- [Requirement]:
Give back every entry precisely as written, without any of the images.

- [Input data]:
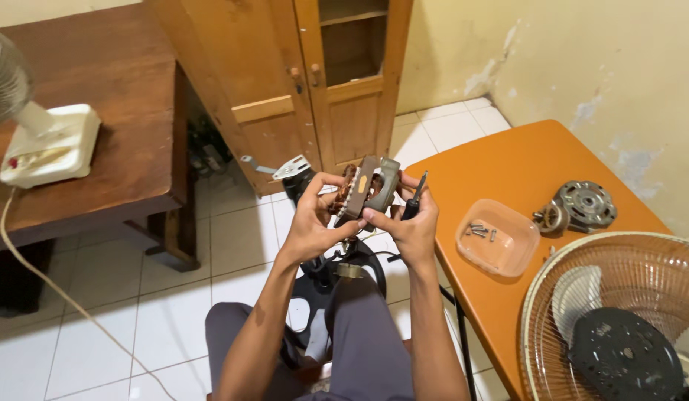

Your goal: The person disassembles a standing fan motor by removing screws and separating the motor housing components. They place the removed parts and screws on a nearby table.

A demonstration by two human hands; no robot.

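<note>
At nine o'clock a small white desk fan stands on a dark wooden worktop, its pale cord trailing down over the white tiled floor. At twelve o'clock stands a wooden cabinet with two small door knobs.

In the centre, the left hand and the right hand hold up a fan motor between them, above the person's lap and clear of both worktops. The motor is a blocky piece: a dull grey metal frame around a stack of brownish plates, with reddish-brown copper windings showing on its left side and a small yellowish patch on the face turned to the camera. It is tilted, top leaning toward one o'clock. The left hand's fingers curl round its left edge, thumb near the lower face; the right hand grips its right edge and also pinches a dark-handled screwdriver that points up toward one o'clock. Below the hands a black fan stand rests by the grey-trousered knees.

At three o'clock, on an orange worktop, a clear plastic tray holds a few small screws. Just beyond it lies a round grey metal motor cover. At five o'clock lies a wire fan guard with pale blades inside.
</note>
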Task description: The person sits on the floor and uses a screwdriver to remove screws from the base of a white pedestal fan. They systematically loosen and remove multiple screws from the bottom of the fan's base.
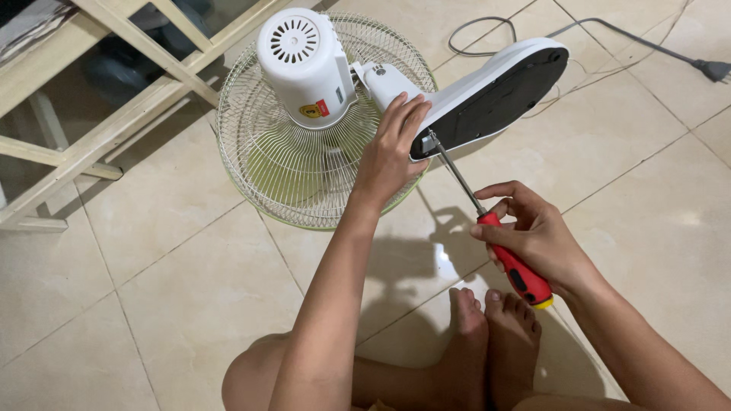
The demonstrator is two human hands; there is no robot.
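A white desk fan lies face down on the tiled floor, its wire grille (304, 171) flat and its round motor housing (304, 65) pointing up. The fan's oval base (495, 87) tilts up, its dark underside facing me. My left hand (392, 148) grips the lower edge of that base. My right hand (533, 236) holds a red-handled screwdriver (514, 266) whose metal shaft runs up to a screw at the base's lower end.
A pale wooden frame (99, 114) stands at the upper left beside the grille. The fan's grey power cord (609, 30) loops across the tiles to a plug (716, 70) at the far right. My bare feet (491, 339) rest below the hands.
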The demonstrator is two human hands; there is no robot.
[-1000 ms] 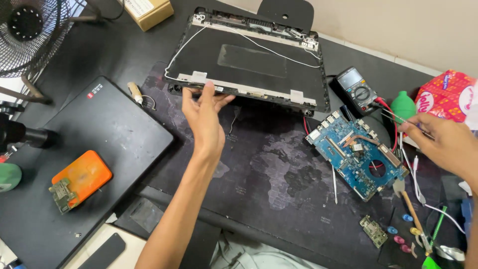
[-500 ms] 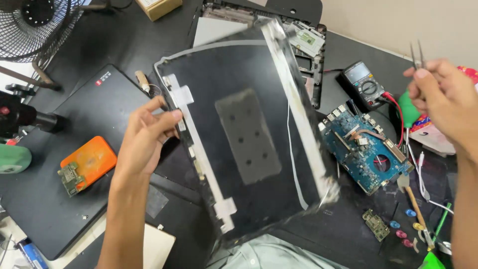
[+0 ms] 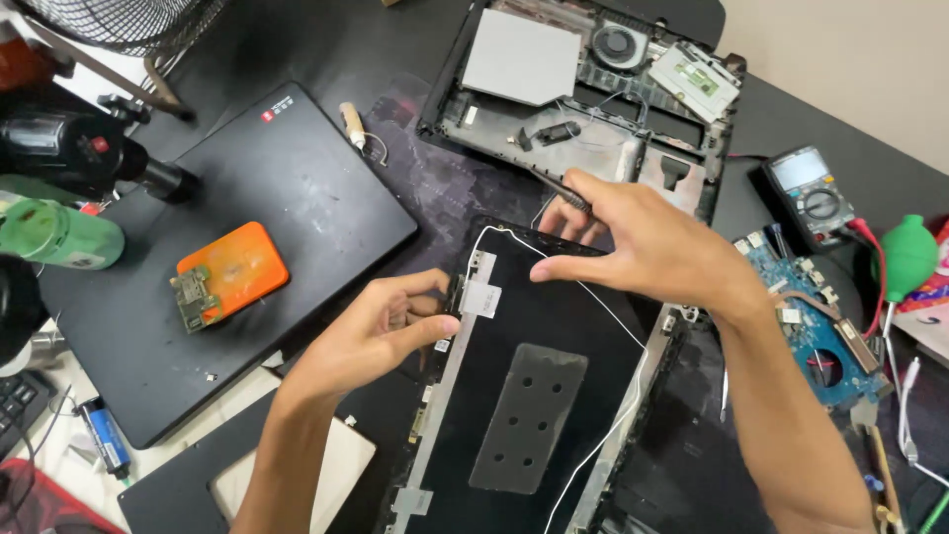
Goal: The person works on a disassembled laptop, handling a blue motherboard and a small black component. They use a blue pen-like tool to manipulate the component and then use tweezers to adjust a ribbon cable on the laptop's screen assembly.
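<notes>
A black laptop lid panel (image 3: 554,396) lies inside face up on the dark mat, with a grey perforated patch and a thin white wire running along its edge. My left hand (image 3: 381,331) pinches the lid's left edge beside a metal hinge bracket and a white tape piece. My right hand (image 3: 647,247) hovers over the lid's top corner, fingers pointing left, with dark tweezers (image 3: 561,190) tucked in it. Beyond the lid lies the opened laptop base (image 3: 583,79), showing its fan and boards.
A blue motherboard (image 3: 820,331), a multimeter (image 3: 811,193) and a green air blower (image 3: 907,255) sit at the right. A closed black laptop (image 3: 297,178) at the left carries an orange device (image 3: 232,269). A green bottle (image 3: 59,234), a fan and a battery (image 3: 104,435) line the left edge.
The lid was lifted off the base by my left hand, swung toward me and laid flat on the mat. My right hand came in from the right with the tweezers.
</notes>
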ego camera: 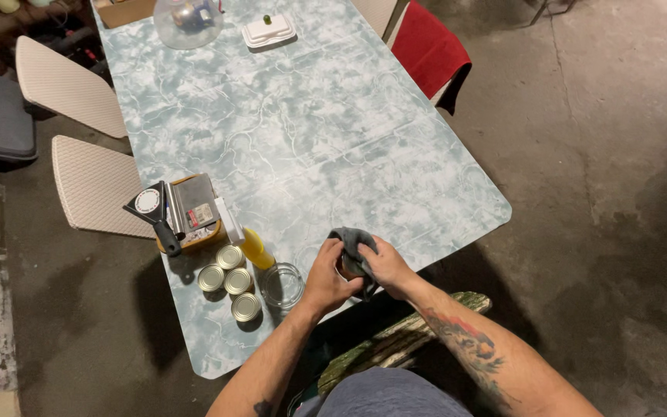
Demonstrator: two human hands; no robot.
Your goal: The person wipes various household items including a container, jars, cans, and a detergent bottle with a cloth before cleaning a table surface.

- [Solution for this problem]:
Your goal: The person disassembles a standing fan motor by removing screws and separating the motor housing components. They place the removed parts and screws on a nearby table.

A demonstration by two human hands; no robot.

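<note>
At nine o'clock a small white desk fan stands on a dark wooden worktop, its pale cord trailing down over the white tiled floor. At twelve o'clock stands a wooden cabinet with two small door knobs.

In the centre, the left hand and the right hand hold up a fan motor between them, above the person's lap and clear of both worktops. The motor is a blocky piece: a dull grey metal frame around a stack of brownish plates, with reddish-brown copper windings showing on its left side and a small yellowish patch on the face turned to the camera. It is tilted, top leaning toward one o'clock. The left hand's fingers curl round its left edge, thumb near the lower face; the right hand grips its right edge and also pinches a dark-handled screwdriver that points up toward one o'clock. Below the hands a black fan stand rests by the grey-trousered knees.

At three o'clock, on an orange worktop, a clear plastic tray holds a few small screws. Just beyond it lies a round grey metal motor cover. At five o'clock lies a wire fan guard with pale blades inside.
</note>
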Task description: The person sits on the floor and uses a screwdriver to remove screws from the base of a white pedestal fan. They systematically loosen and remove multiple screws from the bottom of the fan's base.
The demonstrator is two human hands; there is no robot.
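A white desk fan lies face down on the tiled floor, its wire grille (304, 171) flat and its round motor housing (304, 65) pointing up. The fan's oval base (495, 87) tilts up, its dark underside facing me. My left hand (392, 148) grips the lower edge of that base. My right hand (533, 236) holds a red-handled screwdriver (514, 266) whose metal shaft runs up to a screw at the base's lower end.
A pale wooden frame (99, 114) stands at the upper left beside the grille. The fan's grey power cord (609, 30) loops across the tiles to a plug (716, 70) at the far right. My bare feet (491, 339) rest below the hands.
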The demonstrator is two human hands; there is no robot.
[-1000 ms] 
[-500 ms] 
[+0 ms] 
Goal: The person works on a disassembled laptop, handling a blue motherboard and a small black component. They use a blue pen-like tool to manipulate the component and then use tweezers to adjust a ribbon cable on the laptop's screen assembly.
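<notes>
A black laptop lid panel (image 3: 554,396) lies inside face up on the dark mat, with a grey perforated patch and a thin white wire running along its edge. My left hand (image 3: 381,331) pinches the lid's left edge beside a metal hinge bracket and a white tape piece. My right hand (image 3: 647,247) hovers over the lid's top corner, fingers pointing left, with dark tweezers (image 3: 561,190) tucked in it. Beyond the lid lies the opened laptop base (image 3: 583,79), showing its fan and boards.
A blue motherboard (image 3: 820,331), a multimeter (image 3: 811,193) and a green air blower (image 3: 907,255) sit at the right. A closed black laptop (image 3: 297,178) at the left carries an orange device (image 3: 232,269). A green bottle (image 3: 59,234), a fan and a battery (image 3: 104,435) line the left edge.
The lid was lifted off the base by my left hand, swung toward me and laid flat on the mat. My right hand came in from the right with the tweezers.
</notes>
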ego camera: 
Demonstrator: two human hands; no robot.
Your goal: The person wipes various household items including a container, jars, cans, and a detergent bottle with a cloth before cleaning a table surface.

The exercise has been finished.